Formerly named Little Brown Bat.

Species at Risk Status

Federal Government status: Endangered

Provincial Government status: Endangered

Description

  • True to its name, the little brown myotis weighs only 4-8 grams and is approximately 4-5 cm long.
  • The overall colouration is brown and they are slightly buffy- gray underneath.
  • The wings are tinged bluish-gray.

Habits and Reproduction

  • They forage typically over water and their diet consists mainly of aquatic insects such as midges, mosquitoes, mayflies, and caddisflies.
  • Three different roosting sites are used: day roosts, night roost and hibernation roosts.
  • The little brown myotis leaves its roost at dusk and the next two or three hours are peak activity periods. They are also active before dawn.
  • They typically produce only one pup each year.

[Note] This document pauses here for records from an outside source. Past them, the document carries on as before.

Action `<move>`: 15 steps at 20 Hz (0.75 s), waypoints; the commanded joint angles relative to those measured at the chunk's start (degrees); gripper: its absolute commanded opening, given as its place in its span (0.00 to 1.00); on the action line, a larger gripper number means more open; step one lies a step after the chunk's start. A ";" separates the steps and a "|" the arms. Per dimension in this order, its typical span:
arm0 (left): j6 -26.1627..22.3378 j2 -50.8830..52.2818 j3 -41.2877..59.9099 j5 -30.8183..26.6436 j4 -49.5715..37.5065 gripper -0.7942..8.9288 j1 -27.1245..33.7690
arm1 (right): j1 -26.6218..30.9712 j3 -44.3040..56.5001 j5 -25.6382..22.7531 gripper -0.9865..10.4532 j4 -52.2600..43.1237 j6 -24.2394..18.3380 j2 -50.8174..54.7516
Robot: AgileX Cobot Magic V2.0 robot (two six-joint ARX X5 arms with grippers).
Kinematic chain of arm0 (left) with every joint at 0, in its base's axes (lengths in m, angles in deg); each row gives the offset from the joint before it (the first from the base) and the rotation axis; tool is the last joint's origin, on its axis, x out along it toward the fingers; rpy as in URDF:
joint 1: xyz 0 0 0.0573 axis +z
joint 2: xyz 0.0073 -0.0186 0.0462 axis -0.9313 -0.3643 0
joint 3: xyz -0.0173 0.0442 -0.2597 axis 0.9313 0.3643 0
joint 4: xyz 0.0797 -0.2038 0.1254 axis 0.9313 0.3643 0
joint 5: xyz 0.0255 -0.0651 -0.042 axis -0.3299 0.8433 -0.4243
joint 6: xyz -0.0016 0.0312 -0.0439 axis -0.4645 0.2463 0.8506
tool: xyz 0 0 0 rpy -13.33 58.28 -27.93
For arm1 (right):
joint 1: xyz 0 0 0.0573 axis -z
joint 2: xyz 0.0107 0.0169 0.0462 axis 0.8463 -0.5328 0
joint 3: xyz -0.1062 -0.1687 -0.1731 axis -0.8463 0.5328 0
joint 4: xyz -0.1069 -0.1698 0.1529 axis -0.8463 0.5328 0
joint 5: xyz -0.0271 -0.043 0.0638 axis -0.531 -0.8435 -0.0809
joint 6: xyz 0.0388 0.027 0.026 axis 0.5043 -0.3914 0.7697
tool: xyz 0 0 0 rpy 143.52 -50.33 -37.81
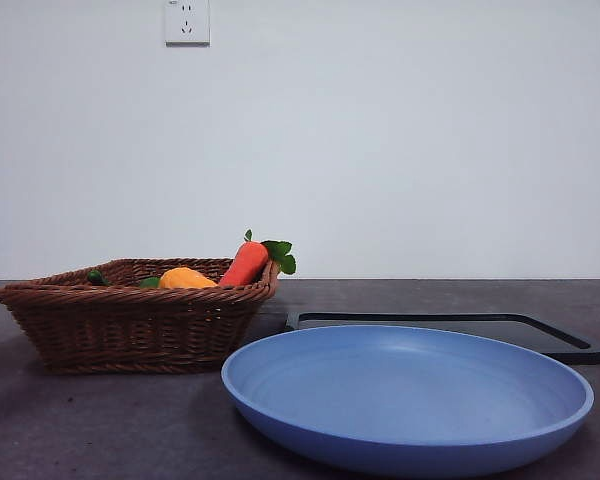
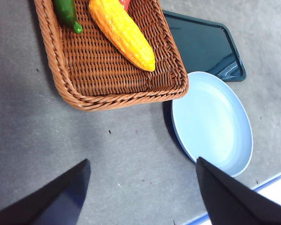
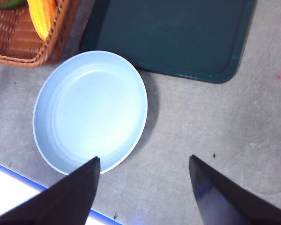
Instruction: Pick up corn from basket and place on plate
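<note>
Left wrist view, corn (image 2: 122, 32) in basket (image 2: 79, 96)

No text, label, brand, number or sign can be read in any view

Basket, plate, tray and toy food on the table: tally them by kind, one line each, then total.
Containers and dishes: 3, namely basket, plate, tray
Toy vegetables: 3, all in the basket, namely corn, carrot, green vegetable
Total: 6
</note>
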 commanded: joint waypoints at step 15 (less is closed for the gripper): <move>0.50 -0.28 -1.18 0.26 -0.55 0.47 -0.11 | -11.72 -0.96 0.07 0.36 -16.92 1.64 -29.31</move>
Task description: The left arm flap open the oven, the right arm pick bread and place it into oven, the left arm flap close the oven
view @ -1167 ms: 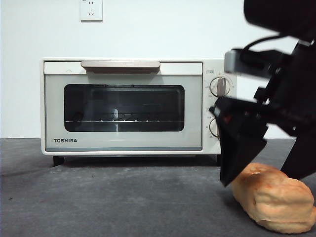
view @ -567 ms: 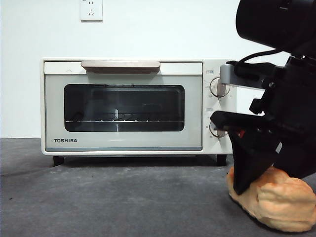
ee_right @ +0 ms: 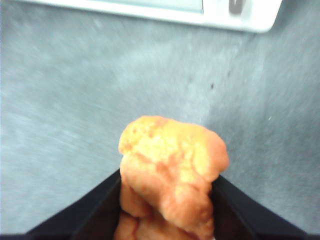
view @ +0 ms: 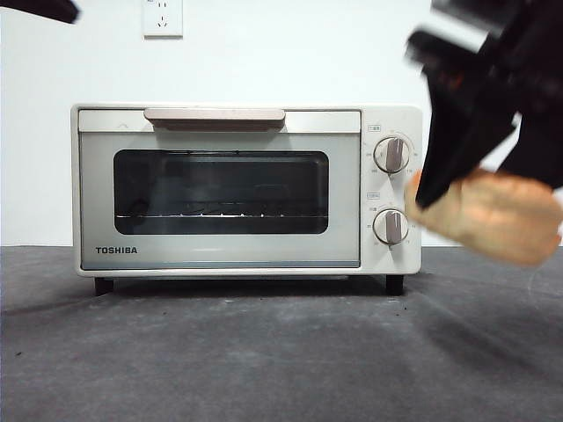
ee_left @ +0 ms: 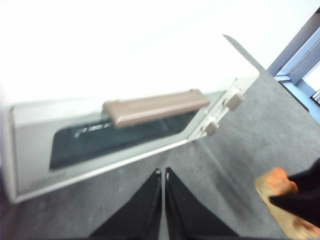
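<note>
Against the white back wall point(view: 290, 53), with its white wall socket point(view: 163, 18) high up, stands the cream-white boxy TOSHIBA toaster oven point(view: 220, 255) on black feet on the dark grey tabletop point(view: 220, 352). Its door is shut: the beige bar handle point(view: 215, 115) lies flat along the top edge, and the dark glass window point(view: 220, 192) shows only a wire rack point(view: 211, 214) inside, with nothing resting on it. Two round knobs point(view: 391, 154) sit one above the other on the panel at the oven's right end.

Just beside that panel, in the air above the tabletop, the right arm's black angular gripper point(view: 475, 132) comes down from the upper right corner of the front view. Its fingers point(ee_right: 90, 210) are clamped on either side of the golden-orange lumpy bread loaf point(view: 493, 215), which hangs clear of the tabletop at about the height of the lower knob, blurred, its near end almost overlapping the oven's right edge. The right wrist view shows the loaf point(ee_right: 172, 175) wedged between the two black fingers with bare grey tabletop beneath it.

The left gripper point(ee_left: 163, 172) hovers in front of and above the oven, fingers pressed together and holding nothing; the closed door and its handle point(ee_left: 155, 106) lie ahead of it, apart. In the front view it shows only as a black tip point(view: 40, 9) at the top left corner.
</note>
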`<state>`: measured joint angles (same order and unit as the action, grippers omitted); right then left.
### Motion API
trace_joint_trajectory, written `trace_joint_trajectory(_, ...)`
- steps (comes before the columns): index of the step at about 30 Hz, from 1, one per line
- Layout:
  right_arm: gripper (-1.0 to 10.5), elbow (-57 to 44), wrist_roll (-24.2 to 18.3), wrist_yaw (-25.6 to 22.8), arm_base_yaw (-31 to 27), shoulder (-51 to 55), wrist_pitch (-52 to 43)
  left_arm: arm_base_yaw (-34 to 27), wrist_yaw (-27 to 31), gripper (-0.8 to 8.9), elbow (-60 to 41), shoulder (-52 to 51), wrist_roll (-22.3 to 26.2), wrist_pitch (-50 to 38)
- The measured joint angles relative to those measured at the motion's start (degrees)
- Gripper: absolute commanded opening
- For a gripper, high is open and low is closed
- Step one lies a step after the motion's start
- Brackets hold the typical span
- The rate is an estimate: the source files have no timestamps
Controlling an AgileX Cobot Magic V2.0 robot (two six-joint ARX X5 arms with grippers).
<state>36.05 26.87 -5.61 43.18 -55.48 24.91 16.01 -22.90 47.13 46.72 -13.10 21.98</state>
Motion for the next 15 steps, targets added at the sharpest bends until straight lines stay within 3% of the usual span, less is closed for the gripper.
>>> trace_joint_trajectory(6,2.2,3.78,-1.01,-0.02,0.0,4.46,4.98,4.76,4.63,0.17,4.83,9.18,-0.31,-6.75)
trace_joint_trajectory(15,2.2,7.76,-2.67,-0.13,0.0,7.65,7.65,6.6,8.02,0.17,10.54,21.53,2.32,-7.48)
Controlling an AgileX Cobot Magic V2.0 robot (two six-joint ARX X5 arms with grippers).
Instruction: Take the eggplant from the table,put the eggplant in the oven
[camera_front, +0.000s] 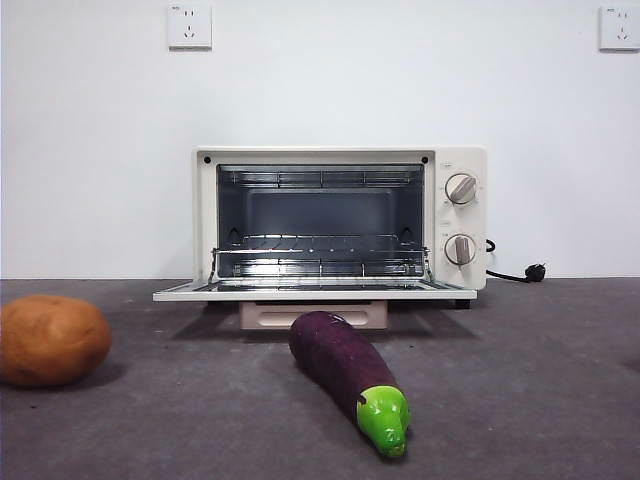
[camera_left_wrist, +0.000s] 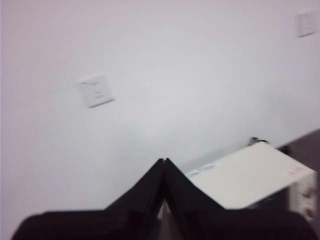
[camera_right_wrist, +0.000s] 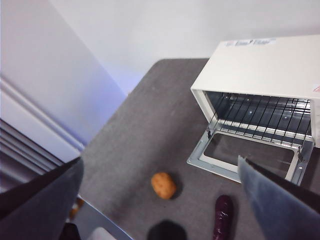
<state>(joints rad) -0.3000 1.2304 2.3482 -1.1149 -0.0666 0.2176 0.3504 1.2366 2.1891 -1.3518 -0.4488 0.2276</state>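
Eggplant cut off at frame edge; oven blurred in left wrist view

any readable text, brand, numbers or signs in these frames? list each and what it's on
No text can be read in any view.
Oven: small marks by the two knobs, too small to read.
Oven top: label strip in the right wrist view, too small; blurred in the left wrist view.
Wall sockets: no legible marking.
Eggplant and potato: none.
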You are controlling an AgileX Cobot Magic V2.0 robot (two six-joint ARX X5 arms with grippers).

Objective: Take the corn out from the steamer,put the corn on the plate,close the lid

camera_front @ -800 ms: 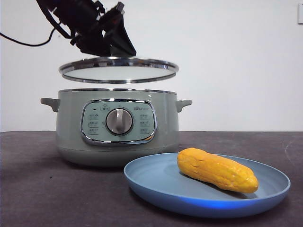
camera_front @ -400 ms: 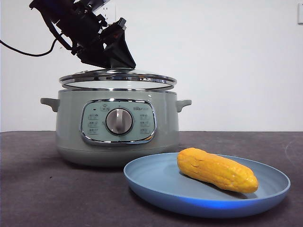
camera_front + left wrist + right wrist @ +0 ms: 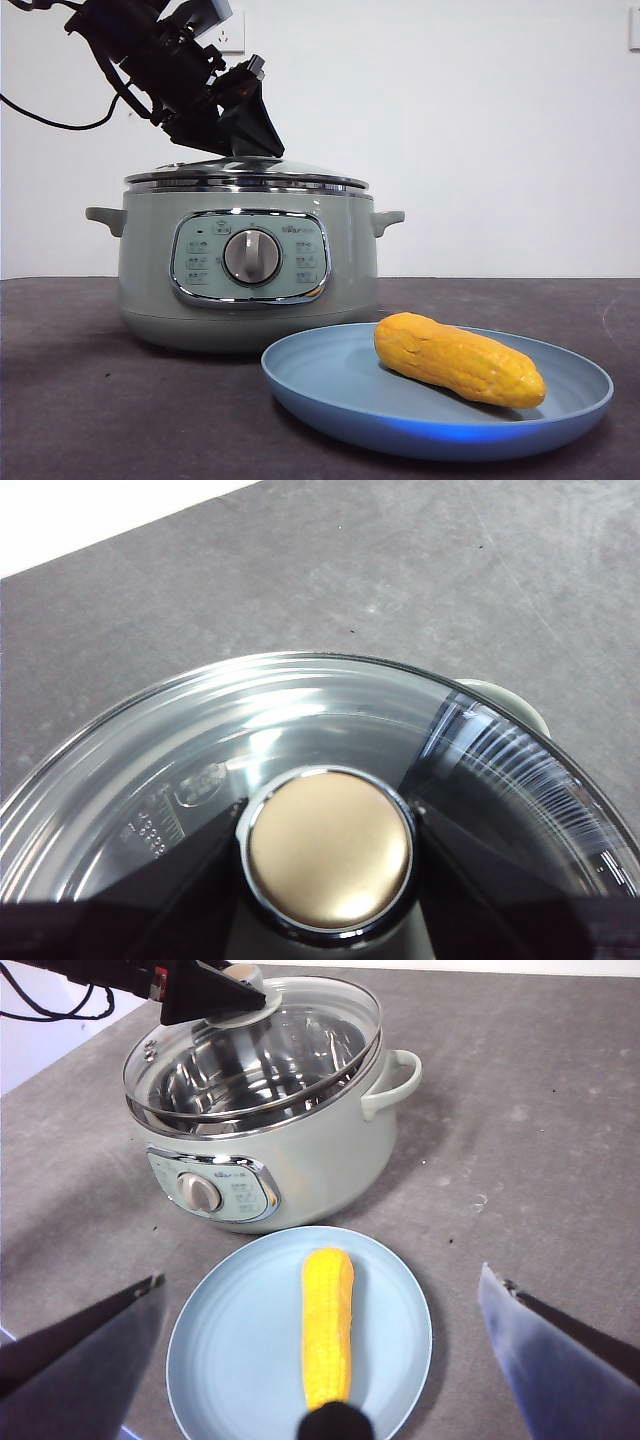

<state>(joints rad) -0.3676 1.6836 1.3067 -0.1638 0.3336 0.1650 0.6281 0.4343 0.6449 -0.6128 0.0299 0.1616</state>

Little brown myotis start breeding after one year and have been recorded to live over 30 years.
  • In summer, the males and females live apart while the females raise the young. When fall comes, both sexes fly south to a hibernaculum, where they mate and then hibernate.

Habitat

  • Little brown myotis use a wide variety of forest habitat and readily makes use of man-made structures.

Threats

  • White-nose Syndrome (WNS) has led to catastrophic declines of bat populations in north-eastern North America. WNS is caused by a fungus that likely originated in Europe. It grows in humid, cold environments, typical of caves where bats hibernate.
  • It was first identified in a cave near Albany, New York in 2006. By 2010, WNS was confirmed in Ontario. The mortality rates at infected hibernation sites in Ontario, Quebec and New Brunswick are over 80%.
  • WNS is expanding in Canada at average rate range of 200-400 km/yr. If the spread of WNS continues at the current rate, the entire Canadian population would likely be impacted within 11-22 years.